| |
| |
| |
II
Versuft heb ik vele avonden doorgebracht. Ik lees niet meer, ik kan niet meer denken. Het is alsof een vloeibare klaarte beweegt voor mijn ogen en voor mijn geest. Ik heb geen dagblad meer gelezen; ik wil niet lezen over haar dood; er blijft voor mij maar één werkelijkheid bestaan, haar aanwezigheid in de nacht van mist en stilte. Mijn levensvreemdheid is vervangen door het vaste gevoel van een nieuwe wereld die niet de wereld van een droom is.
En in de werkelijkheid waarin zij leefde en die ik slechts nog vermoed herlees ik haar laatste brief. Nadat ik voor de eerste maal het huis was uitgevlucht, heeft zij hem geschreven, om zich daarna uit te strekken in de dood. Daags na deze nacht die ik beleefde, die niemand ooit kan beleven, voelde ik de brief in mijn zak. En wat ik in mijn herinnering had weergezien door de nevel van het onvatbare, kreeg ineens terug de klare omlijning van haar kamer. Aan de kleine secretaire had zij neergezeten en zij schreef haar afscheidsbrief aan de dode. De brief was geadresseerd aan een Engels officier van het veldleger, zij had een brief naar het Engels front geschreven. Alles duizelde rondom mij toen ik dit zag. De wereld van haast twintig jaar geleden bestond nog voor haar, en zij schreef aan haar ‘darling’ van wie zij nu in die nacht de verwonding wist. Zij schreef uit de pijn van haar hart, met eenvoudige angstige woorden van | |
| |
liefde. En toen de brief geschreven was, had zij zich neergelegd om te sterven.
De wanden van het leven zijn voor mij weggeschoven en de wonderbare wereld waarin zij leefde omringt mij. Het is een groot ijdel licht dat mij omvat, een grote vlakte van licht dat in mij dringt, iets zonder schim of schaduw, waarin ik mij beweeg zonder te begrijpen, maar dat werkelijker is dan wat mijn vingers omspannen of wat mijn lichaam voelt. Wat zij beleefde in haar laatste levensuur staat nu ook voor mij: een granaatsplinter die de borst doorwoelt van de jonge officier..., en het zachte blonde hoofd dat ligt in het linnen van een hospitaal. Zo staat het in de brief. En nadat de brief geschreven was is over haar de kennis gekomen dat hij bezweken was, zij heeft het bloedloze gezicht gezien. De werkelijkheid van twintig jaar geleden was nu ook de hare geworden. En toen stierf zij.
Als ik nu rondkijk in mijn kamer komt alles mij onwezenlijk voor. Mijn boeken die mij de wereld schonken die ik voor mijzelf omschiep, bevatten nog slechts woorden over mensen die mij vreemd zijn. De toren die boven de stad rijst en de bomen langs de wallen, de treinen die de morgen inrijden of verloren rennen in de nacht zijn dingen uit een vreemd land. En de mensen lopen doelloos door elkaar.

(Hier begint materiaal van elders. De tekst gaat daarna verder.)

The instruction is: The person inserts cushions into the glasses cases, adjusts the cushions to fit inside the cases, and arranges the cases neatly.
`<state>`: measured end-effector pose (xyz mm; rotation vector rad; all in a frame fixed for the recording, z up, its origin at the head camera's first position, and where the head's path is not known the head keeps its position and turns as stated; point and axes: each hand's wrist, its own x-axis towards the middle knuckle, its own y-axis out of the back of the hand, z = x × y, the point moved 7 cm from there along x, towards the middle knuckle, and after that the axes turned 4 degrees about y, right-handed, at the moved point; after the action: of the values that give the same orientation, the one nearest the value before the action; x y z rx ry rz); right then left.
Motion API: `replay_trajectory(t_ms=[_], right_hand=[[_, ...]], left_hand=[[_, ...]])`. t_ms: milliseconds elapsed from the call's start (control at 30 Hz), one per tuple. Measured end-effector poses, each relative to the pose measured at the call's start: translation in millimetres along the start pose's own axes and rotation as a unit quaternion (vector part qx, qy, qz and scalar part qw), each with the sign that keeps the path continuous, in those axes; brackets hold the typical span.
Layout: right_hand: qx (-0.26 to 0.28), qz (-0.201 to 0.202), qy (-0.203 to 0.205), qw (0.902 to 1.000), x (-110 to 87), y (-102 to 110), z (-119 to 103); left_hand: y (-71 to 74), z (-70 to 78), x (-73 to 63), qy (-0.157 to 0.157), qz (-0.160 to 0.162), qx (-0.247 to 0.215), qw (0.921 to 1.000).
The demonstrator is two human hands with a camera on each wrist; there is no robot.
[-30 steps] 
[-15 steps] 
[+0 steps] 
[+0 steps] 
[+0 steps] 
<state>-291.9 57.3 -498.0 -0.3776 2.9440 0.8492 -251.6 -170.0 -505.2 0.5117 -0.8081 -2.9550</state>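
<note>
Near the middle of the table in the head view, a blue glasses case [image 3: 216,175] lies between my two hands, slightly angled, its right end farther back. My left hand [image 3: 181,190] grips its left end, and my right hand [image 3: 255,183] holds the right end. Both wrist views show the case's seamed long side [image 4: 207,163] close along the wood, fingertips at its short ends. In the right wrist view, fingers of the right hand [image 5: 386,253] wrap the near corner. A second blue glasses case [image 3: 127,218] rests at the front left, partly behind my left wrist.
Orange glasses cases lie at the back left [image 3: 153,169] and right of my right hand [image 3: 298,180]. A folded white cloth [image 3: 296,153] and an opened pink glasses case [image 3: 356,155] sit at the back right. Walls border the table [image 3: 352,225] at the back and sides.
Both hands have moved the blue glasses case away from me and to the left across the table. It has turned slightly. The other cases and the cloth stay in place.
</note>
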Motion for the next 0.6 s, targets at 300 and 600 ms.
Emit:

In de morgen liggen de straten helder en koud. Er is een strakke lucht en zon. De moeders brengen hun kinderen naar school en kijken trots naar de andere moeders. En de paarden gaan met gebogen koppen in hun tocht van de stal naar de vracht.
De nevel is sedert vele dagen van de aarde opgetild. Niets is overgebleven van zijn matte onbestemdheid; de vormen van stad en land staan in vreemde klaarheid tegen de lucht. En in de straat waar zij woonde, waar de huizenrijen staan in het | |
| |
schuchtere licht, lopen de zeldzame mensen onverschillig en slordig naar hun werk.
Het is de eerste keer dat ik hier weerkom sedert die nacht. Aan het venster van haar huis hangt een plakkaatje dat het te huur is, gemeubeld te huur.
Een herinnering aan de wereld buiten mij wacht mij als ik thuis kom. Een tante is overleden, een zuster van mijn moeder. Ik wist niet dat ze nog leefde en ik herinnerde mij haar van heel ver, met haar knokige vingers en boze ogen. Mijn vader zegde veel kwaad van haar en mijn moeder hoorde hem aan met gelatenheid.
Hoe ben ik daar helemaal buiten, buiten familie en de vertedering van het verleden. Als ik bij het vuur zit en het spel van de vlammen naga, denk ik niet aan de ouderlijke haard zoals geschreven wordt in de boeken die bestemd zijn om de mensen beter te maken; maar ik zie dan vele schimmen die uit mezelf komen, bergtoppen en sneeuwlanden en de vaart van hollende hengsten.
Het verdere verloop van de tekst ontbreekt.